Based on the Gospel of John 2:1-11
A wedding. No wine. The first miracle. Weddings are important times in people’s lives and special to Jesus. When two people get married, they share their love with one another and plan their life together – to pray, to work, perhaps to have children and raise a family, and to spend the rest of their lives with each other.
In this Sunday’s Gospel, we hear Jesus, his mother Mary, and some of his disciples are at a wedding celebration in Cana, a little village down the road from Nazareth. Guests are having a good time enjoying the music, dancing and drinking of wine. A while later, Mary hears the bride and groom have run out of wine to serve the guests. How embarrassed they must feel. What can they do?
Mary understands and tells Jesus, “They have no wine.” Jesus says it isn’t time yet to begin performing miracles. But Mary knows Jesus will help the couple if she asks. Mary says to the servants, “Do whatever he tells you.”

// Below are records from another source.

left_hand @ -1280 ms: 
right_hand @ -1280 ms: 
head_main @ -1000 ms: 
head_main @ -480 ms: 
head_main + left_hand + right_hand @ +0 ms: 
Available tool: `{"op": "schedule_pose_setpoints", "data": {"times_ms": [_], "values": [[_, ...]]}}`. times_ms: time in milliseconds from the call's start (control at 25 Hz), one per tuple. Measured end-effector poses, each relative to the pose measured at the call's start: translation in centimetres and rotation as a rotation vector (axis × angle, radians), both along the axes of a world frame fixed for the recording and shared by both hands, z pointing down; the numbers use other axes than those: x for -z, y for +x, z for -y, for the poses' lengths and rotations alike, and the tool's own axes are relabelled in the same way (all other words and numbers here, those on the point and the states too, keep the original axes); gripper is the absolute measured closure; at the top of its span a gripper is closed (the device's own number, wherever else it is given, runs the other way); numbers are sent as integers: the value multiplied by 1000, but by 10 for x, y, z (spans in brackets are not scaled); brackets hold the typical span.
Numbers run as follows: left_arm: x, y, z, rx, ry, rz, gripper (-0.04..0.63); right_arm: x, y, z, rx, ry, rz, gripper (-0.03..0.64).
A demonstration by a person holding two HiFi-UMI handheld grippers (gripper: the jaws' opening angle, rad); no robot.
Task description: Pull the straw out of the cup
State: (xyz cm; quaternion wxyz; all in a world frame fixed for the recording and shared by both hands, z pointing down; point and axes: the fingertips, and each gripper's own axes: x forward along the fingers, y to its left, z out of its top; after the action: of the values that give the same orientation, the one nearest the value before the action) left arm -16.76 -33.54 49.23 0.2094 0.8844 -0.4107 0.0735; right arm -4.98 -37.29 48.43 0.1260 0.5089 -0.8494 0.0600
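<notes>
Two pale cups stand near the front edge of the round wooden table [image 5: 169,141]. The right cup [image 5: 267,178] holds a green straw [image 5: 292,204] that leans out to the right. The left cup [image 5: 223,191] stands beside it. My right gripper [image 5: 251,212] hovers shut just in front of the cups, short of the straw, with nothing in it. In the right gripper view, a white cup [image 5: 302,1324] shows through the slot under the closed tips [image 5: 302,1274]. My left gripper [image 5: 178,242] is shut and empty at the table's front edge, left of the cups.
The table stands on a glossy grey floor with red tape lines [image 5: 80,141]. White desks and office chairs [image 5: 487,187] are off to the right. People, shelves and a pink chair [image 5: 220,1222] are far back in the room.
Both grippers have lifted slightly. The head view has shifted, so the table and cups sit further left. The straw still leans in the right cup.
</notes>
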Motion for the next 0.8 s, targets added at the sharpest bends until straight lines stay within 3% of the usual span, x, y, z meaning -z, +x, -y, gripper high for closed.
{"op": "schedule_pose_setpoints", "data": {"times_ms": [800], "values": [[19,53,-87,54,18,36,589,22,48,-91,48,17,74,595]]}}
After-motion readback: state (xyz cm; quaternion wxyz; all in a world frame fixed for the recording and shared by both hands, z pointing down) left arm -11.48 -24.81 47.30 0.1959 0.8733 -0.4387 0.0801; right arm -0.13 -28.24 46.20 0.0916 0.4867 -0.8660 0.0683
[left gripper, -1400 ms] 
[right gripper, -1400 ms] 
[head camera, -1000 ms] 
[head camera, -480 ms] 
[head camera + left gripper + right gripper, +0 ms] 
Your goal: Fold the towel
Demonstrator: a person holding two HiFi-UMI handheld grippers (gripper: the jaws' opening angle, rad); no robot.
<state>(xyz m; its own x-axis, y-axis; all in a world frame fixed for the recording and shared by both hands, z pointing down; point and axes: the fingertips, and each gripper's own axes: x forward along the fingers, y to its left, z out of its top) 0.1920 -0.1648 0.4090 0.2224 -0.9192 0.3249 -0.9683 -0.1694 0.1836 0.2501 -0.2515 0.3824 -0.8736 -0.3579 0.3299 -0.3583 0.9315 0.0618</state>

Every Jewish household stores six jars of water for ceremonial washings. Each jar holds 20 to 30 gallons. Jesus tells the servants to fill the jars with water. With a prayer, Jesus does something totally awesome: he turns the water into wine – his first miracle. Now the wedding celebration can continue.
Only Mary, Jesus’ disciples, and the servants saw that ordinary water was changed into wine. They saw Jesus’ power as the Son of God. Then and there, Jesus’ active, public ministry began. The miracle helped the disciples to believe in Jesus. Today, Jesus helps us. Every time the bread and wine are consecrated and become the Body and Blood of Jesus at each eucharistic feast – the Mass – Jesus is there helping our faith in him to grow ever stronger.
This Gospel teaches us that Mary is not only Jesus’ mother but our mother too.
Jesus changed water into wine at his mother’s request to show us how much he loves her and how powerful her prayers are. Mary will always ask Jesus to help us when we pray to her.
In 2002, Pope John Paul II named five new mysteries of the rosary called the luminous mysteries, which are five events in the public life of Jesus. The marriage feast at Cana is the second luminous mystery. Pray the rosary devoutly this week, meditating on the luminous mysteries. “To Jesus through Mary!”